### Description of the task:
The answer is to be the full listing, unchanged in every line.

### Available data:
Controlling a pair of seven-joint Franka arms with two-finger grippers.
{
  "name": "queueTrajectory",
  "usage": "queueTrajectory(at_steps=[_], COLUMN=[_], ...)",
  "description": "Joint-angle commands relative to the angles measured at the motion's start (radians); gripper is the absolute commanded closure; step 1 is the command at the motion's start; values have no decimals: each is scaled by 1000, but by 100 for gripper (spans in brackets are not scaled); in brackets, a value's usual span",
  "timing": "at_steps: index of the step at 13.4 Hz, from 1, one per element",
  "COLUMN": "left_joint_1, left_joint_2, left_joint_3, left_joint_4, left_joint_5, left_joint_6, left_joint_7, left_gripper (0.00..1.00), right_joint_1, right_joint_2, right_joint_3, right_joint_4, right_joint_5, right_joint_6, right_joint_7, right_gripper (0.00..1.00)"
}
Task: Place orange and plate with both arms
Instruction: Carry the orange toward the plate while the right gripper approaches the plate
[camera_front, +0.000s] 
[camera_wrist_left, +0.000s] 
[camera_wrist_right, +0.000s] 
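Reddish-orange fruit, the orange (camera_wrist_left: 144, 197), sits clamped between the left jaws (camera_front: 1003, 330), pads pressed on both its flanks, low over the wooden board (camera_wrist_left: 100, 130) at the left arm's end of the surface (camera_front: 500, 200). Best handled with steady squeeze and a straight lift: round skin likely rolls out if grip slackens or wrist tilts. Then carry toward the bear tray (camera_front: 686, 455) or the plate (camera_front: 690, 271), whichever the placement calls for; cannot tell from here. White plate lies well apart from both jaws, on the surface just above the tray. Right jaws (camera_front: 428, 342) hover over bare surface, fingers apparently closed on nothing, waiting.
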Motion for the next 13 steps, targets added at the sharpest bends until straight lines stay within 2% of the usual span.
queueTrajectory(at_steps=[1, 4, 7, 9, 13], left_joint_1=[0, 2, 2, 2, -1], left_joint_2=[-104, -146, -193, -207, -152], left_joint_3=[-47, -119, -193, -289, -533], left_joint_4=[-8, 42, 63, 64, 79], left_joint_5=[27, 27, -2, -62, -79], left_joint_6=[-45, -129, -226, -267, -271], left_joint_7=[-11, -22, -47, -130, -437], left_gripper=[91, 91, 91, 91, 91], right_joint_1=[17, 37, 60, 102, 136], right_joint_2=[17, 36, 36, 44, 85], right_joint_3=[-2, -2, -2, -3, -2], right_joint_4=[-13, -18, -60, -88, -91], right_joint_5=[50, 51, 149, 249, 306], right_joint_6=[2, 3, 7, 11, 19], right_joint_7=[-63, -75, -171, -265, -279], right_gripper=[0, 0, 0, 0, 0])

### Response box:
Controlling a pair of seven-joint Franka arms with two-finger grippers.
{
  "name": "queueTrajectory",
  "usage": "queueTrajectory(at_steps=[_], COLUMN=[_], ...)",
  "description": "Joint-angle commands relative to the angles measured at the motion's start (radians); gripper is the absolute commanded closure; step 1 is the command at the motion's start; values have no decimals: each is scaled by 1000, but by 100 for gripper (spans in brackets are not scaled); in brackets, a value's usual span",
  "timing": "at_steps: index of the step at 13.4 Hz, from 1, one per element",
  "COLUMN": "left_joint_1, left_joint_2, left_joint_3, left_joint_4, left_joint_5, left_joint_6, left_joint_7, left_gripper (0.00..1.00), right_joint_1, right_joint_2, right_joint_3, right_joint_4, right_joint_5, right_joint_6, right_joint_7, right_gripper (0.00..1.00)"
}
Task: Place orange and plate with both arms
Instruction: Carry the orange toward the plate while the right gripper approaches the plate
[camera_front, +0.000s] 
[camera_wrist_left, +0.000s] 
[camera_wrist_right, +0.000s] 
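Reddish-orange fruit, the orange (camera_wrist_left: 144, 197), sits clamped between the left jaws (camera_front: 1003, 330), pads pressed on both its flanks, low over the wooden board (camera_wrist_left: 100, 130) at the left arm's end of the surface (camera_front: 500, 200). Best handled with steady squeeze and a straight lift: round skin likely rolls out if grip slackens or wrist tilts. Then carry toward the bear tray (camera_front: 686, 455) or the plate (camera_front: 690, 271), whichever the placement calls for; cannot tell from here. White plate lies well apart from both jaws, on the surface just above the tray. Right jaws (camera_front: 428, 342) hover over bare surface, fingers apparently closed on nothing, waiting.
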Motion for the next 13 steps, targets added at the sharpest bends until straight lines stay within 2% of the usual span.
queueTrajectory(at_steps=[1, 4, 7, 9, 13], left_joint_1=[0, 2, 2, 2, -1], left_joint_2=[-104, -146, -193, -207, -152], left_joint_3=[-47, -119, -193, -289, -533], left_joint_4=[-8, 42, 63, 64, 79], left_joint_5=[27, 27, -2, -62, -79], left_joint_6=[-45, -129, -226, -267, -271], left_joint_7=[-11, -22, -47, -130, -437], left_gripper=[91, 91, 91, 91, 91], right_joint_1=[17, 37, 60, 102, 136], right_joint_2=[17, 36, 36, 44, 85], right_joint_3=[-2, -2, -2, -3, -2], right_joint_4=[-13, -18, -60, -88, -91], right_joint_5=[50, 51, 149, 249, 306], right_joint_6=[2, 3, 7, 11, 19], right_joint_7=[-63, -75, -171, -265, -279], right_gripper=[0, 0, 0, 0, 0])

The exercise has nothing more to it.